Basidiospores (4.5–) 5.0–6.0 (–7.0) x (2.5–) 3.0–3.7 µm (on average 5.3 x 3.5 µm), Q = 1.40–1.65 (Qm = 1.53), Vm = 34 µm3, ellipsoid in front view, somewhat obovoid or amygdaliform in side view, smooth, spore wall slightly amyloid after a few minutes, not cyanophilous, not collapsing and not adhering in tetrads. Basidia 15–23 x 3.8–5.8 µm, 4-spored, cylindro-clavate, with sterigmata 4 µm long, without carminophilic/siderophilous granulation, apical portion slightly amyloid. Cheilocystidia 26 x 8 µm, cylindrical, scattered, with apical protrusions like ‘‘stag’s antlers’’. Pleurocystidia absent. Subhymenium ramose, arbuscular, 15 µm thick, hyphae shortly branched 3.0–3.5 µm wide. Hymenophoral trama regular, made of broad cylindrical to inflate hyphae 5–16 µm wide, and of thromboplerous hyphae 5–7 µm wide, with yellow content, especially frequent towards in the otherwise hardly differentiated hymenopodium, as well as towards edge. Pileipellis a dry trichocutis of radially arranged, inflate hyphae 5–12 µm wide, with intracellular yellow pigment forming minute granulations, mixed with slender hyphae 2.5–3.0 µm wide, scattered, narrowed at septa, with incrusted wall. Subpellis thick, characterized by an abundance of thromboplerous hyphae with yellowish content in Melzer’s reagent, mixed with regular cylindrical thin walled hyphae 3–8 µm wide. Pileitrama homomorphous, made of mostly parallel hyphae 4.0–6.5 µm wide, with walls 0.3–0.8 µm thick, smooth, mixed with thrombopleurous hyphae 5–9 µm wide, branching and anastomosing, with homogeneous yellowish content, especially abundant towards subpellis. Stipitipellis a caulohymenium. Clamp connections absent, even at the base of basidia and mycelium.

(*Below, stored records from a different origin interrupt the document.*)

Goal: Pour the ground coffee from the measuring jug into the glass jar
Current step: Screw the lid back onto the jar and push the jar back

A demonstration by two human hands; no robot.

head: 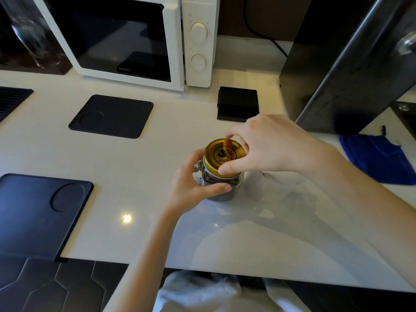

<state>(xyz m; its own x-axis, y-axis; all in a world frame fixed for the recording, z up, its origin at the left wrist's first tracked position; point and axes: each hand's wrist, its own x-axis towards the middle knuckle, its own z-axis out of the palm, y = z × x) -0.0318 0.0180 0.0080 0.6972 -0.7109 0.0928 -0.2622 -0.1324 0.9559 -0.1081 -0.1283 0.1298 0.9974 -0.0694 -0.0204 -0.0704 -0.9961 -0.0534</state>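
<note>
A glass jar (221, 188) with a side handle stands upright on the white counter, dark ground coffee visible through its wall. A gold metal lid (222, 154) sits on its mouth. My left hand (191, 188) wraps around the jar's body from the left. My right hand (263, 147) grips the lid's rim from the right with thumb and fingers. A clear, hard-to-see measuring jug (276, 188) stands just right of the jar, under my right wrist.
A white microwave (135, 41) stands at the back. Black mats lie at the centre left (112, 115) and the near left (38, 212). A small black box (237, 104) is behind the jar. A blue cloth (378, 158) and a dark metal appliance (351, 70) are on the right.
</note>
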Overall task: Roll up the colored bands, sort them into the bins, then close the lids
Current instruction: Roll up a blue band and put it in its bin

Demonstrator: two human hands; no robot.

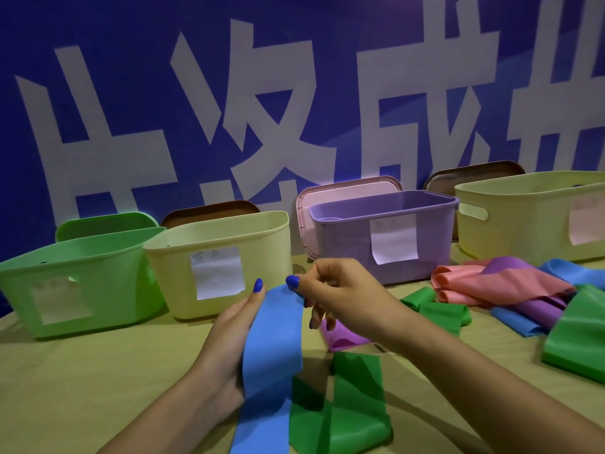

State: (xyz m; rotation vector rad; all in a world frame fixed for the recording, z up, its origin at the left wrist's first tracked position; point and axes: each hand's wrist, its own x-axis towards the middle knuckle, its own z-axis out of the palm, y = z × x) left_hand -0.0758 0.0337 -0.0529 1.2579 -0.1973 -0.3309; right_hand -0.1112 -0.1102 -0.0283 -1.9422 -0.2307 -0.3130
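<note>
A long blue band (pixel 271 348) runs flat from the bottom edge up between my hands. My left hand (pixel 229 335) holds it from below, thumb up along its left edge. My right hand (pixel 340 293) pinches the band's top end. A green band (pixel 347 407) lies folded under it on the table. A purple band (pixel 340 335) lies beneath my right wrist. Four open bins stand behind: green (pixel 75 280), pale yellow (pixel 222 260), purple (pixel 386 227) and a larger yellow one (pixel 530 211).
Lids lean on the blue banner behind the bins: green (pixel 104 224), brown (pixel 209 213), pink (pixel 343 191) and brown (pixel 474 176). A heap of pink, purple, blue and green bands (pixel 523 299) lies at the right on the yellowish tablecloth (pixel 98 371).
</note>
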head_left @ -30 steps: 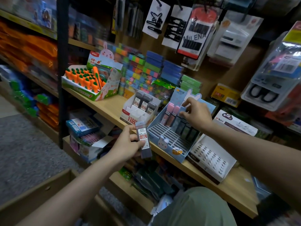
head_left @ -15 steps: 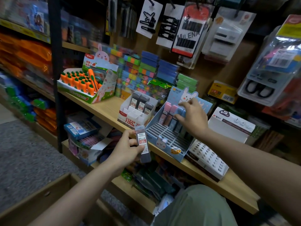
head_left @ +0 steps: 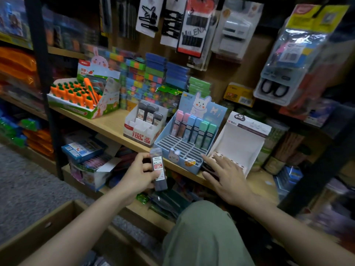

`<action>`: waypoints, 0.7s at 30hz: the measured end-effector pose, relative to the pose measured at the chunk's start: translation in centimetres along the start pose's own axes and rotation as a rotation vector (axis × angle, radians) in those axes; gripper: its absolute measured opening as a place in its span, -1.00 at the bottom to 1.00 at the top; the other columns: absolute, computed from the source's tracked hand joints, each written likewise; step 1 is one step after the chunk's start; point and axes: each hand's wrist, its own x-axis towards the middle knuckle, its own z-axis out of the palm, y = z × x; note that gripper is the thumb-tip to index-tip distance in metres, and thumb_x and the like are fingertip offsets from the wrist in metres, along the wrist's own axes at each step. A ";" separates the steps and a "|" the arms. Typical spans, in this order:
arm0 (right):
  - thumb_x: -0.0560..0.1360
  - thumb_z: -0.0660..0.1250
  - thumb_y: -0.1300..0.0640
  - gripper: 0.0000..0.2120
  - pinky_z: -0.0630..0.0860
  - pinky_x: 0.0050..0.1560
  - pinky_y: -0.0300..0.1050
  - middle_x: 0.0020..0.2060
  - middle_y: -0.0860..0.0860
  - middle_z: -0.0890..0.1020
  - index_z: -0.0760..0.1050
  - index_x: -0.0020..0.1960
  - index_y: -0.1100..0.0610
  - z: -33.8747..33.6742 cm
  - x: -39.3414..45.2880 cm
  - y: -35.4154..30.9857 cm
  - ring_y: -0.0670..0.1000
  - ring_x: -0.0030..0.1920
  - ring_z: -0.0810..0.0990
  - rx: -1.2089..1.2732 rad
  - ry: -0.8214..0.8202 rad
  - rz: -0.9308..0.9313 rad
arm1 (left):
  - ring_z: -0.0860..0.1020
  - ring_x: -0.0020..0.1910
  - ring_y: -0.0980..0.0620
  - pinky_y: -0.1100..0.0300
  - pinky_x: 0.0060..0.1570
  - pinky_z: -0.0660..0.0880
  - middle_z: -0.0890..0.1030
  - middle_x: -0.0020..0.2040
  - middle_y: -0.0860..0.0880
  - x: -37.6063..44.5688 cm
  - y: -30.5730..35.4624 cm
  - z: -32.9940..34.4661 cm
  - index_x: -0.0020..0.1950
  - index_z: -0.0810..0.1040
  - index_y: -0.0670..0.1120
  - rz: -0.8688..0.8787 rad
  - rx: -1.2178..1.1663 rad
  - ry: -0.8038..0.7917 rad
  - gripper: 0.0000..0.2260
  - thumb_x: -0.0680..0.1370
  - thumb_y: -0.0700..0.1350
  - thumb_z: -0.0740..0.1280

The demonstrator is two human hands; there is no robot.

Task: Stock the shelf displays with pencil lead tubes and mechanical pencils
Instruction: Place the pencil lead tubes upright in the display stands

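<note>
At shelf | left hand pinches lead tube | right hand open, empty | step: stocking tubes | next: slot into white box

Single head-worn view, wide-angle, looking forward and down from my crouched position at the wooden shelf, close enough that my left hand and right hand fill the lower middle of the frame and my knee cuts in at the bottom. The camera faces the back panel hung with carded goods; frame edges bend and blur. No second view, so no overlap to record.
</note>
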 end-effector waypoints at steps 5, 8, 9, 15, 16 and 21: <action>0.58 -0.05 -0.31 -0.46 0.24 0.39 0.03 0.46 -0.04 0.33 0.03 0.54 -0.27 0.1 -1.8 0.9 0.05 0.46 0.26 0.041 0.052 -0.075 | 0.69 -0.09 0.03 0.05 -0.20 0.63 0.69 -0.02 -0.08 -0.6 -0.3 0.0 0.12 0.38 0.11 -0.001 0.003 -0.006 -0.63 0.54 -0.35 0.33; 0.57 0.23 -0.18 -0.46 0.42 0.26 0.11 0.36 0.09 0.41 0.26 0.50 -0.10 -0.3 -0.9 0.5 0.13 0.34 0.39 0.078 0.198 -0.070 | 0.70 -0.10 0.04 0.09 -0.25 0.62 0.69 -0.03 -0.08 -0.7 -0.4 -0.2 0.11 0.38 0.12 -0.003 -0.001 -0.002 -0.62 0.54 -0.35 0.33; 0.55 0.29 -0.14 -0.47 0.45 0.24 0.13 0.34 0.12 0.43 0.33 0.48 -0.05 -0.4 -0.3 -0.1 0.15 0.32 0.41 0.070 0.227 -0.089 | 0.69 -0.10 0.04 0.09 -0.26 0.62 0.69 -0.03 -0.08 -0.8 -0.4 -0.3 0.11 0.38 0.12 -0.005 0.005 0.000 -0.62 0.54 -0.34 0.33; 0.49 0.37 -0.12 -0.66 0.42 0.05 0.05 0.12 0.08 0.53 0.60 0.17 0.04 -1.0 3.8 -4.8 0.13 0.12 0.48 -0.065 0.351 -0.178 | 0.68 -0.05 0.02 0.15 -0.27 0.60 0.70 -0.02 -0.06 -0.5 -0.6 -1.2 0.09 0.37 0.15 -0.019 0.036 0.025 -0.64 0.55 -0.31 0.34; 0.51 0.33 -0.12 -0.65 0.41 0.08 0.04 0.15 0.08 0.53 0.58 0.19 0.06 -0.9 4.5 -5.5 0.13 0.15 0.48 -0.054 0.325 -0.216 | 0.68 -0.04 0.01 0.14 -0.26 0.60 0.70 -0.03 -0.05 -0.4 -0.7 -1.3 0.09 0.37 0.15 -0.020 0.034 0.027 -0.64 0.55 -0.31 0.34; 0.61 0.20 0.00 -0.70 0.44 0.16 -0.05 0.19 0.06 0.55 0.47 0.25 0.13 -0.1 7.4 -7.1 0.10 0.19 0.52 0.043 0.070 -0.278 | 0.68 -0.06 0.01 0.09 -0.23 0.61 0.71 -0.06 -0.03 0.0 -0.7 -1.7 0.11 0.38 0.14 -0.010 0.010 0.026 -0.63 0.54 -0.32 0.34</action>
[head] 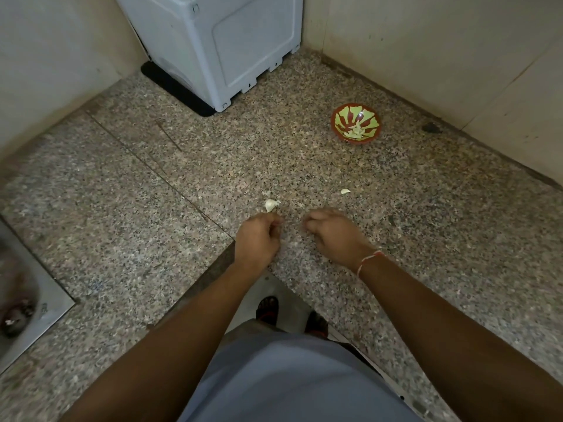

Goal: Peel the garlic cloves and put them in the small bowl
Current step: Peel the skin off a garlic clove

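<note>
Both hands hover over the granite counter [122, 208] with curled fingers: left hand [257, 239] pinches a garlic clove [271, 205] at its fingertips; whether right hand [333, 234] holds anything, I cannot tell. Small bowl [355, 122] stands well apart, beyond the right hand

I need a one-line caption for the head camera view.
Left hand pinches a garlic clove beside the right hand; small bowl waits on the granite counter.
</note>
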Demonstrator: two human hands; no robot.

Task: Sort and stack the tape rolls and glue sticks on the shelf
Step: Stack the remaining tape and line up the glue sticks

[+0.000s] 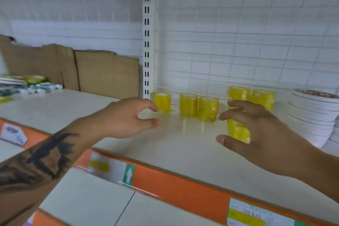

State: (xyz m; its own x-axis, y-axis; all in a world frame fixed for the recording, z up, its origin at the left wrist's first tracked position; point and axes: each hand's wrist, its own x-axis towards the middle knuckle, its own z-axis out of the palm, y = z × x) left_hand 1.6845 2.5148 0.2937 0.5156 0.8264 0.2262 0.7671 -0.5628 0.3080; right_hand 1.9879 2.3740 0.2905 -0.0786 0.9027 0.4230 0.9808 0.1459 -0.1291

Habitat: widespread in North America (western USA to eastern Canada) and Northern Europe. Under conifers such as Pseudotsuga, Pinus sylvestris and Picea abies.

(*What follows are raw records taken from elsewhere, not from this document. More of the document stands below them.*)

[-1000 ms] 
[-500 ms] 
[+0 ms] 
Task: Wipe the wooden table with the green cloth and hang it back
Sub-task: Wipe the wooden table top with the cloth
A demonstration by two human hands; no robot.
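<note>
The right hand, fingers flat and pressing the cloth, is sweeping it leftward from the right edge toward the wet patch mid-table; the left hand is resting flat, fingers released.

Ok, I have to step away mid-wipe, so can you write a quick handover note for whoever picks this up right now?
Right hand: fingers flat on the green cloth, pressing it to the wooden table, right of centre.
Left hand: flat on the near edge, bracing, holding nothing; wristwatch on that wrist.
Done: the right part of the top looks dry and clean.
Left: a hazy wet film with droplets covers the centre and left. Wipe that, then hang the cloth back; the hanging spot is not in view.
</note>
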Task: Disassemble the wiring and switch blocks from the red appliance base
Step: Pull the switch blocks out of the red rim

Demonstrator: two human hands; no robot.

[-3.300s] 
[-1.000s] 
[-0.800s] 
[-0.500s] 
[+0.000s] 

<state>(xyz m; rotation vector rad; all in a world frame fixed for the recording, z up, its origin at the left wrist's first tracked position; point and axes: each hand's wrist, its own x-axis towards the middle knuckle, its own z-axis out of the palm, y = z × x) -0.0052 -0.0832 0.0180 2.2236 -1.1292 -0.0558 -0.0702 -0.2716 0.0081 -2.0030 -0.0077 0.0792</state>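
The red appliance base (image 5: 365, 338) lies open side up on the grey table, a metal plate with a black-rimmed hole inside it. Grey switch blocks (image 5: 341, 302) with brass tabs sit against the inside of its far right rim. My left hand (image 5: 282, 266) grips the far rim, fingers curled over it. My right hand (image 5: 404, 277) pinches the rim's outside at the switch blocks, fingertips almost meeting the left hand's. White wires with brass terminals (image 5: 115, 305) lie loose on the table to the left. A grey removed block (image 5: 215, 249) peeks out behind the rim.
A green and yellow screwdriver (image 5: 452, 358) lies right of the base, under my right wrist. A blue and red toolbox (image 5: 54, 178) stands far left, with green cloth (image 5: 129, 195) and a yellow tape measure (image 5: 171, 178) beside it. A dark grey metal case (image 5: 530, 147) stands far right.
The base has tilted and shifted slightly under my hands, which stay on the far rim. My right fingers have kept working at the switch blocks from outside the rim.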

Index Fungorum number: IF823307
Notes: This species can be easily differentiated because of its habit, ecology and clampless hyphae. Weakly amyloid spores were observed on the collections studied as well as TENN 061314 (USA, North Carolina, Sánchez-García pers. comm.), while spores of C. harperi are usually described as inamyloid, even by such reliable observers as Harmaja (1979) or Bigelow (1982). This could suggest that this feature varies within the same taxon, depending on age, environment, strain, or most probably, on the specific protocol employed. Clitocybe griseifolia Murrill was proposed in the same work as C. harperi (Murrill 1913) from Seattle (USA), and was separated from C. harperi because of its broad lamellae, white stipe, and fragrant odor different from the crowded lamellae, concolorous stipe, and odorless basidiome of C. harperi (Bigelow 1965, 1982). However, some authors (Harmaja 1979) considered C. griseifolia a synonym of C. harperi because of their very similar macro- and microscopical features, as well as identical chemical reactions of the types to Melzer’s reagent (inamyloid), cotton blue (cyanophobic, but weakly cyanophilic in spore and basidia walls) and acetocarmine (carminophobic spore and basidia walls, carminophilic spore nuclei) (Harmaja 1979). This collections of C. harperi have medium-distanced lamellae,a concolorous stipe, and odorless basidiomes, so they do not match C. griseifolia. A single report from France of H. harperi by Bon (1997), corresponding to coll. 741006 in herb. Bon (LIP), was checked under the microscope and revealed clamps in hymenophoral tissues, so it is here reinterpreted as C. alexandri. Finally, some confusion might have existed because of the name Lepista harperi (Murrill) Singer, originally described by Murrill (1913) as Melanoleuca harperi, and later combined to Lepista by Singer (1951) on account of its verrucose spores. When Bigelow (1982) subsumed Lepista within Clitocybe, he noticed the existence of Clitocybe harperi Murrill, and renamed the first species as Clitocybe brunneocephala H.E. Bigelow.